O DEM insistiu no formato mesmo após o Tribunal Superior Eleitoral (TSE) ter determinado, durante a semana,
a suspensão das inserções regionais do partido com o mesmo conteúdo na Bahia e no Ceará, salientando que a sigla não poderia fazer propaganda de uma pessoa que não é filiada à legenda - no caso, Serra.
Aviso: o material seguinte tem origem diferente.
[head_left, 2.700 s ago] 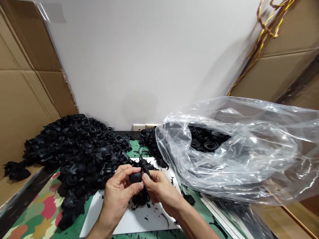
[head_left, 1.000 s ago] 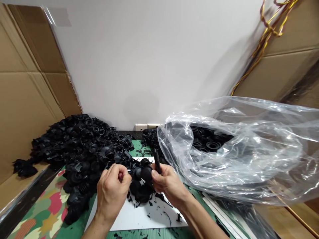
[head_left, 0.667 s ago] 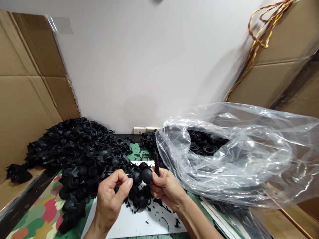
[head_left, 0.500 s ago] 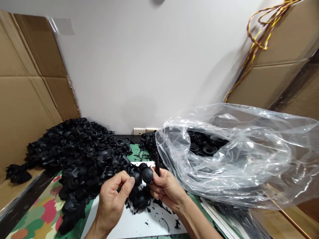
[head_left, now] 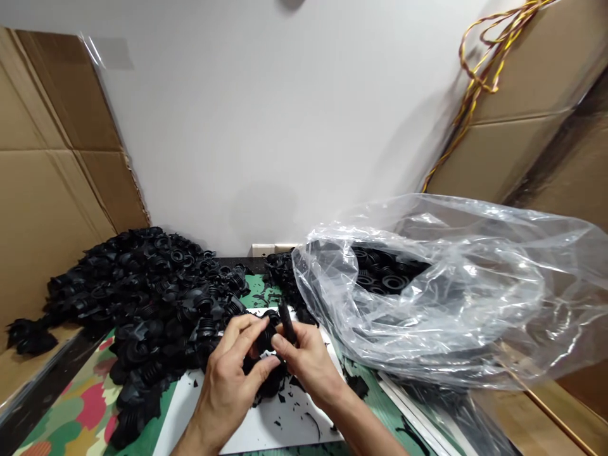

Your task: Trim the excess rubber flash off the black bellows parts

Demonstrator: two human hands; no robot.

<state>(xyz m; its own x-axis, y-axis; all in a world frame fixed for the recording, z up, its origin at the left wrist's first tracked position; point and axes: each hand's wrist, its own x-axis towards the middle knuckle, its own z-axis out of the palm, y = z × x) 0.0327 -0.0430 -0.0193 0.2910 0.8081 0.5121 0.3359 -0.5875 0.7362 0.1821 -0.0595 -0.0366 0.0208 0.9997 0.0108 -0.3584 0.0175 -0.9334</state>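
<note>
My left hand (head_left: 228, 380) and my right hand (head_left: 304, 361) meet over a white board (head_left: 266, 424), low in the middle of the view. Both pinch one small black rubber part (head_left: 265, 339) between thumbs and fingertips. My right hand also grips a thin black tool (head_left: 286, 320) that sticks up from the fingers. A few more black rubber parts (head_left: 270, 383) lie on the board just under my hands, among black scraps.
A big heap of black ribbed rubber parts (head_left: 142, 297) fills the left. A clear plastic bag (head_left: 437, 297) with more such parts lies open at the right. Cardboard (head_left: 42, 190) lines both sides, and twisted yellow-red wires (head_left: 479, 76) hang at the upper right. The green patterned mat (head_left: 80, 405) shows below.
My left hand, pinched shut a little apart from the part, has come back onto it, so both hands hold it now. The black tool tipped slightly to the left.
</note>
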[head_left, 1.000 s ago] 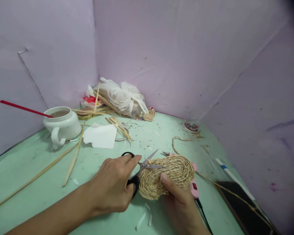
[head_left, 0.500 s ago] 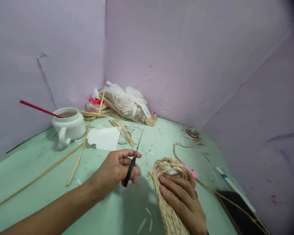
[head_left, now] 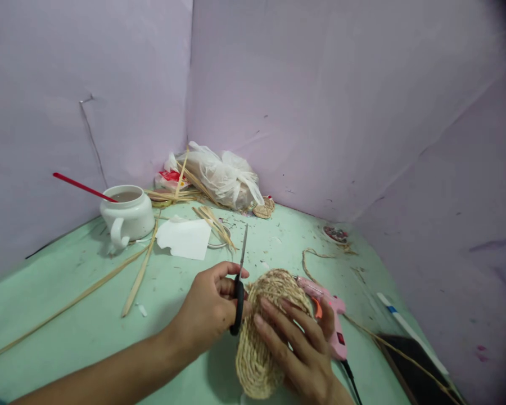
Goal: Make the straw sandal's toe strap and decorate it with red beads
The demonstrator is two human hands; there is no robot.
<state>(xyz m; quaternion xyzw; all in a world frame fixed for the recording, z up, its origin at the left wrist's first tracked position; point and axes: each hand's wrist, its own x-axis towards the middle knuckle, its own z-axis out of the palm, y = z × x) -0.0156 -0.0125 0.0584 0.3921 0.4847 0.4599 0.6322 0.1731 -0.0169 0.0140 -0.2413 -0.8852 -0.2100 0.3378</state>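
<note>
Black-handled scissors hang from my left hand, their blades pointing away from me. That hand's thumb and fingertips are at the left edge of a coiled, braided-straw sole. My right hand grips the sole from the right, fingers spread across its face; the thumb is hidden. Just beyond the right hand lies a pink glue gun, partly covered by the fingers, with an orange trigger and a black cord.
A white mug with liquid and a red stick stands at left. White paper, straw strips and a tied plastic bag lie behind. At right are a dark flat object, a white stick and cord.
The sole has turned so its coiled face shows, and sits further left. My left hand with the scissors has come right to its edge. More of the glue gun shows.
</note>
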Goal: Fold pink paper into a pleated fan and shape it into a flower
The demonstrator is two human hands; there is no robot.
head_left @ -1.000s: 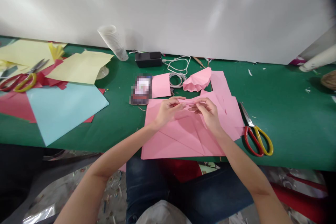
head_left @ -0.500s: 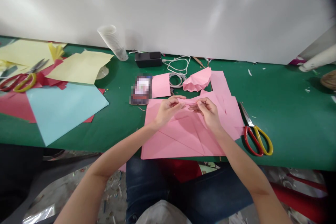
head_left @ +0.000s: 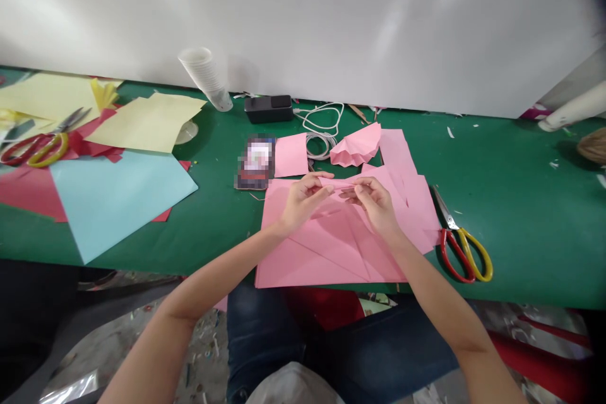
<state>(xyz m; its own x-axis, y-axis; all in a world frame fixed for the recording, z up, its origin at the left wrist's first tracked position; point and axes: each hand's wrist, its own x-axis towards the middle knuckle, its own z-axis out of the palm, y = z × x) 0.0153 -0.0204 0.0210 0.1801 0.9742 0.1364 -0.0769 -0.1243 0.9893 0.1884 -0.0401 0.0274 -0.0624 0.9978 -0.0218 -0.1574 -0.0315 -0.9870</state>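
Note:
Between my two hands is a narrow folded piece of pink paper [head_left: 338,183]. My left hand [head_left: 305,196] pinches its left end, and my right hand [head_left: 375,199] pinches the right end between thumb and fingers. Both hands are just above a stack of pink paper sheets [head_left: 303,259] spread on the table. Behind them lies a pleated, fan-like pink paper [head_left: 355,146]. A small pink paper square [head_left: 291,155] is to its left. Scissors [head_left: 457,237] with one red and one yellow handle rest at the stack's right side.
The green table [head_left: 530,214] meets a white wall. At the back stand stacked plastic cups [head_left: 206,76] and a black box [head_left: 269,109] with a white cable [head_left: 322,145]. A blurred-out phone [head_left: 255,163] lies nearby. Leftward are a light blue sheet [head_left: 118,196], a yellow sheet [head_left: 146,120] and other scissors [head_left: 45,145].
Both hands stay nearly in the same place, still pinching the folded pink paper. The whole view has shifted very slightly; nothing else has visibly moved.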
Essa prática será permitida a partir da formalização da coligação para a disputa presidencial.

Na tentativa de driblar a Lei dos Partidos, que veda a participação de filiados a outras legendas, o DEM utilizou trechos do discurso feito por Serra no encontro suprapartidário do dia 10 de abril, quando o tucano foi lançado pré-candidato.
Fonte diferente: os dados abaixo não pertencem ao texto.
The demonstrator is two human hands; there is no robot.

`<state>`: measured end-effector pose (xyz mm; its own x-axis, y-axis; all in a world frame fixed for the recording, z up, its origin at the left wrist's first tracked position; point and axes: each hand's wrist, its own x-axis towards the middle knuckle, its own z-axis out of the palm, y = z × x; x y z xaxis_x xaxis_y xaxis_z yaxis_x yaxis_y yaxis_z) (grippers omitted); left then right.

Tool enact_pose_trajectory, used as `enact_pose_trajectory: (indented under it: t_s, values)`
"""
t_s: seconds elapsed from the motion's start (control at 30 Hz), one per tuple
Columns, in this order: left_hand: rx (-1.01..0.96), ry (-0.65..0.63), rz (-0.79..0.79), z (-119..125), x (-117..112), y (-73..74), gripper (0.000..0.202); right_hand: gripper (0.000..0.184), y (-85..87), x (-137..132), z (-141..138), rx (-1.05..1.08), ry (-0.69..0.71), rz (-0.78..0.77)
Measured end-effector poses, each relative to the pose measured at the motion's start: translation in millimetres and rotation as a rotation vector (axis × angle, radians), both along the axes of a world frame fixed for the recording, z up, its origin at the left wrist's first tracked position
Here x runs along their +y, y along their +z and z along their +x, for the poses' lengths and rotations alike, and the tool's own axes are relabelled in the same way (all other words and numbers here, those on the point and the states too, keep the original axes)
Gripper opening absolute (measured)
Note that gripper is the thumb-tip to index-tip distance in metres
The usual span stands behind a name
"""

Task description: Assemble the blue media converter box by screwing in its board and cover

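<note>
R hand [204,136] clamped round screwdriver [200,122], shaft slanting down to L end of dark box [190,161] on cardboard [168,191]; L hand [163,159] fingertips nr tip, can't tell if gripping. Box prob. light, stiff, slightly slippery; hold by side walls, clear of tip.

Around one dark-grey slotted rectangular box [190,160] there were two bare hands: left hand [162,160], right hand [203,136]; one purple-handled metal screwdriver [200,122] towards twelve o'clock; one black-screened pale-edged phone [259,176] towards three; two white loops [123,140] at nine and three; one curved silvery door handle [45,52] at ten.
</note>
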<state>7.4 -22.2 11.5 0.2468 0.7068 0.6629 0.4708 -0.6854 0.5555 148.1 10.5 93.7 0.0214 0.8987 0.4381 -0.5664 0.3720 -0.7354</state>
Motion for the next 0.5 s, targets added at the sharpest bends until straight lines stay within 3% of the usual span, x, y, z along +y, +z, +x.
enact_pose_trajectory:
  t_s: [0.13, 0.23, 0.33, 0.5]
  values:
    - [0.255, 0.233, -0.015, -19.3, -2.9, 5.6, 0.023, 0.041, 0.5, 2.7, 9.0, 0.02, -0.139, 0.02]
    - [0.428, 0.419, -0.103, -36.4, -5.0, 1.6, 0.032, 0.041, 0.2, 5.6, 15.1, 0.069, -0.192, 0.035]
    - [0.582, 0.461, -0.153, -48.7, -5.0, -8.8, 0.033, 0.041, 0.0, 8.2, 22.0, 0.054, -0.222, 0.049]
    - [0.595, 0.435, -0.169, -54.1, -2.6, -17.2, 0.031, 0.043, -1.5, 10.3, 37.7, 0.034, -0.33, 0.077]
Oposição espera que programa influencie pesquisas

A oposição usou a mesma estratégia do PT para massificar a imagem de Serra, na expectativa de que isso resulte em mais pontos nas pesquisas de intenção de votos - como aconteceu com Dilma após sua superexposição nos programas do PT.

Além do programa do DEM e o do
PSDB, que vai ao ar dia 17 de junho, o tucano será protagonista também dos programas dos aliados PPS e PTB. Integrantes do DEM sabem que poderão ter problemas na Justiça Eleitoral. Mas, segundo dirigentes, o partido decidiu correr o risco de ser punido pelo TSE - a punição consiste em suspender o programa no ano que vem.
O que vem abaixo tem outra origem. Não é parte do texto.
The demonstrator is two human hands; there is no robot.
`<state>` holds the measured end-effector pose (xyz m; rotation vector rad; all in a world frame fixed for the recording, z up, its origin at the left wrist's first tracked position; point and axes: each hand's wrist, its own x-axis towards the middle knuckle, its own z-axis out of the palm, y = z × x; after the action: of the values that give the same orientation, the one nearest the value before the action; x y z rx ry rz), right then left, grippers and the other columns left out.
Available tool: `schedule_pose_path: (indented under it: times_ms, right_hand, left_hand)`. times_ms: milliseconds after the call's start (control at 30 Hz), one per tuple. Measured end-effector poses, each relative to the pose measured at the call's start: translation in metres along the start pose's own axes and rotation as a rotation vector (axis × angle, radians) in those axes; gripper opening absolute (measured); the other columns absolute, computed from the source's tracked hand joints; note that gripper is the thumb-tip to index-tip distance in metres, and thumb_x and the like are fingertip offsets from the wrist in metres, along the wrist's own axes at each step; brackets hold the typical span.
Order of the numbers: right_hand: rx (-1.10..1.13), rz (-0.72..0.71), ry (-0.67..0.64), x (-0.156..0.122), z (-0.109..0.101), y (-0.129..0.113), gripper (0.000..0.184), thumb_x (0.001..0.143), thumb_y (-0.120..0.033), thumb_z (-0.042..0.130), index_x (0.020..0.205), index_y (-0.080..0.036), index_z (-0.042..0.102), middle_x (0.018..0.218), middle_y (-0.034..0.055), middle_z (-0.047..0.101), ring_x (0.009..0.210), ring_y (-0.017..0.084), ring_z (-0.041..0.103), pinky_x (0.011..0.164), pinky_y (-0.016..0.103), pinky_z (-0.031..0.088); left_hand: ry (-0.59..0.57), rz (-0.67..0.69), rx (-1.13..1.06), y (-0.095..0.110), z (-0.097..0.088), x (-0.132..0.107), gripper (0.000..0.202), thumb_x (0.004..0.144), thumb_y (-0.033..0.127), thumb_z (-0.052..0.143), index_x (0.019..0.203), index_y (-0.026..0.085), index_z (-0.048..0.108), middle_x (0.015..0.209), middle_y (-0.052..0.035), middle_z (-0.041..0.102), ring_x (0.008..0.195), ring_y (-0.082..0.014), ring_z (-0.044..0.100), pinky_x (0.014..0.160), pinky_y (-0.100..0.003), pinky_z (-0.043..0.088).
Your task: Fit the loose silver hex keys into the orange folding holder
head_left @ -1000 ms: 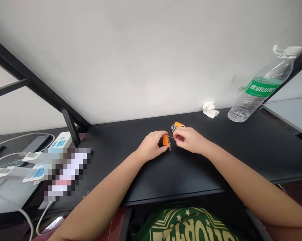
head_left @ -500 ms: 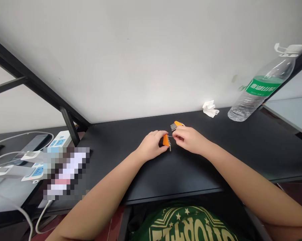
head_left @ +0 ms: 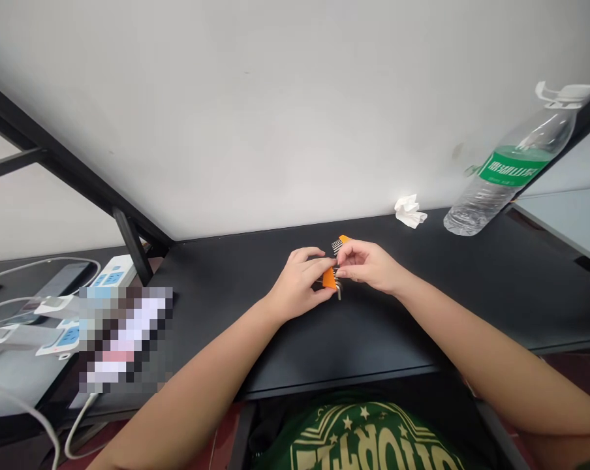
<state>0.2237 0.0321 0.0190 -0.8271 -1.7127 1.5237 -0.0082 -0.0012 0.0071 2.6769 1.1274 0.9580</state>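
My left hand grips an orange hex key holder between thumb and fingers, just above the black desk. Short bent ends of hex keys stick out on its right side. Closed in a pinch, my right hand meets the holder's right edge at a thin hex key, mostly hidden by the fingertips. Behind the right hand lies a second orange hex key holder, its row of silver keys pointing left and partly covered by that hand.
A large plastic bottle with a green label and a crumpled tissue stand near the wall. On the left are a white power strip with plugs and cables, and a blurred-out phone. The black desk has a front edge close to my body.
My left hand has moved slightly right with the holder, and the gap to my right hand has closed. The thin key that showed between the hands is now mostly hidden.
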Motion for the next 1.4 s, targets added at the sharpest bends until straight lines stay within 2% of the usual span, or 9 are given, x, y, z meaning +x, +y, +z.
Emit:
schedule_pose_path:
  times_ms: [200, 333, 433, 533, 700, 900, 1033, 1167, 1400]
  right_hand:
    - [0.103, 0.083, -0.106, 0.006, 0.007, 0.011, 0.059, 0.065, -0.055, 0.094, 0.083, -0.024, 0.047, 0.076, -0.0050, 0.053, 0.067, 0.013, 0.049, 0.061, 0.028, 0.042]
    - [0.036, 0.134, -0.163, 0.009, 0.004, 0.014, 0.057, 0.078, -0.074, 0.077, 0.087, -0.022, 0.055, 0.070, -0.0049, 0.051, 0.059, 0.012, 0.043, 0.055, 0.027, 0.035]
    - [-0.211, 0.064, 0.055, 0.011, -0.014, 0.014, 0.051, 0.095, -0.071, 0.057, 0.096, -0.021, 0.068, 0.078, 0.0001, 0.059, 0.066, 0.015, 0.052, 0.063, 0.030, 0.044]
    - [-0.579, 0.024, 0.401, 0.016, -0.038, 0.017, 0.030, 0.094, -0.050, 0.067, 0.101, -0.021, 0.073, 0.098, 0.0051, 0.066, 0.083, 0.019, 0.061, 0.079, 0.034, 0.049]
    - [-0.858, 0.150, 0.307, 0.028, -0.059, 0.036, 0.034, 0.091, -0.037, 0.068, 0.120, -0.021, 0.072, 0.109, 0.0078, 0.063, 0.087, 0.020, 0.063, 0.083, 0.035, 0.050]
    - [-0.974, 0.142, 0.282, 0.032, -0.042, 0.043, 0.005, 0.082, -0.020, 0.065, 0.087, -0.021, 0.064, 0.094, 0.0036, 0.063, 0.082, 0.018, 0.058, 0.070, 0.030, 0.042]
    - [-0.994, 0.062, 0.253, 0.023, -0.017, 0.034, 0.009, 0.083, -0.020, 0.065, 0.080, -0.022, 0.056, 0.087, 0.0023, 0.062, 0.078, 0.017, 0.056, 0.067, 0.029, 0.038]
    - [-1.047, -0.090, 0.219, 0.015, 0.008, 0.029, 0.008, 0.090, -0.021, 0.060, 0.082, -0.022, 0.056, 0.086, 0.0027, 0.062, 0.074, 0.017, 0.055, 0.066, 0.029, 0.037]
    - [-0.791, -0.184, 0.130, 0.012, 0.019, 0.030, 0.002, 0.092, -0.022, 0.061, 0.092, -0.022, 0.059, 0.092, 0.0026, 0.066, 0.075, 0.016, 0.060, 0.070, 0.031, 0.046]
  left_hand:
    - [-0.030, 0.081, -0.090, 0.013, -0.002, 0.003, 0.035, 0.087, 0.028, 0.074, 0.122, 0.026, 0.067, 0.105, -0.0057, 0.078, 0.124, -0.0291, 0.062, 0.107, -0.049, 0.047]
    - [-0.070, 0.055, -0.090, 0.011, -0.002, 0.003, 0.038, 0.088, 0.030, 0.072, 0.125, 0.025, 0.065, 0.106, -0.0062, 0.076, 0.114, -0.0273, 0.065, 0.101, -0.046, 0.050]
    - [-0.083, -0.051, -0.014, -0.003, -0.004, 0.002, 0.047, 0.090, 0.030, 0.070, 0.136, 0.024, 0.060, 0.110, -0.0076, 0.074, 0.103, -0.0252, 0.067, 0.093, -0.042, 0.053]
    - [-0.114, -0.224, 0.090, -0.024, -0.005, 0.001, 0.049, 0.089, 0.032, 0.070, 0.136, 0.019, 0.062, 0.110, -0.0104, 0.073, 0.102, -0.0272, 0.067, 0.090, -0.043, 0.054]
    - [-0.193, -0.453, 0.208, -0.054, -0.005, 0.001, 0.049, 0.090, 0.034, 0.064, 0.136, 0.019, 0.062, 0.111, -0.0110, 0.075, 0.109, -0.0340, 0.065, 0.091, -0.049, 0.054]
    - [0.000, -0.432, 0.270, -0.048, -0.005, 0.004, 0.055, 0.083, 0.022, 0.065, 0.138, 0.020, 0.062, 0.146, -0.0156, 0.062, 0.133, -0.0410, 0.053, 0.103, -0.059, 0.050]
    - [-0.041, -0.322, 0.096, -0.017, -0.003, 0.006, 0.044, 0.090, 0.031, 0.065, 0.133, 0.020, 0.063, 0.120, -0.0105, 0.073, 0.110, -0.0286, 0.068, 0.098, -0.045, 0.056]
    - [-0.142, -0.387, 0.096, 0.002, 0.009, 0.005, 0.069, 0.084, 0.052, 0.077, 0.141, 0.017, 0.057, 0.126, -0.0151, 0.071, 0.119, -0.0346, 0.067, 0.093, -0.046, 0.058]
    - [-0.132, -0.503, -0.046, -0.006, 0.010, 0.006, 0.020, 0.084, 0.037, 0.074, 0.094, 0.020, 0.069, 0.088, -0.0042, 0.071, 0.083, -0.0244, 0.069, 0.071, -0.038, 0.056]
Nesta quinta, o ponto alto do programa do DEM foi o trecho do discurso de Serra, feito no dia 10 de abril, em que ele pregou a unidade do país, numa crítica indireta ao governo Lula:

- Um governo deve sempre procurar unir a nação. De mim, ninguém deve esperar que estimule disputas de pobres contra ricos, ou de ricos contra pobres. (...) Lutamos pela união dos brasileiros e não pela sua divisão. Vamos trabalhar somando, agregando. Nunca dividindo. Nunca excluindo.

Nesse mesmo bloco, o líder do DEM no Senado, José Agripino Maia (RN), também faz duro ataque ao governo, acusando o PT de pregar a divisão da nação. Os trechos do discurso de Serra eram separados por tema e intercalados com falas de líderes e dirigentes do DEM, além de depoimentos de populares. Foi muito explorado o slogan de campanha de Serra de que "O Brasil pode mais".

Entre os temas abordados no programa, também tiveram destaque as falas do tucano sobre desemprego, a criação do Fundo de Amparo ao Trabalhador e a construção do Rodoanel, uma das principais obras de seu governo em São Paulo.

O DEM explorou a parceria do prefeito paulistano Gilberto Kassab (DEM) com a administração estadual tucana nas áreas de saúde e educação. Foi usado trecho em que Serra defendeu a necessidade da criação das escolas técnicas. O mesmo formato adotado para falar de meio ambiente, agricultura, segurança e justiça - quando Serra afirma que o grande problema do Brasil é a certeza da impunidade.

O programa contou com rápidas falas do presidente do DEM, deputado Rodrigo Maia (RJ), e do líder na Câmara, deputado Paulo Bornhausen (SC). Antes de o programa ir ao ar, o PT pediu ao TSE a sua suspensão, mas o pedido foi negado pelo ministro Aldir Passarinho. Seria considerado censura prévia. O presidente do DEM criticou o pedido do PT e justificou o formato do programa:

- Nosso programa foi baseado no que entendemos do momento atual da política brasileira. Acho engraçado o PT tentar impedi-lo depois de todos os abusos eleitorais cometidos pelo presidente Lula e pelos próprios petistas.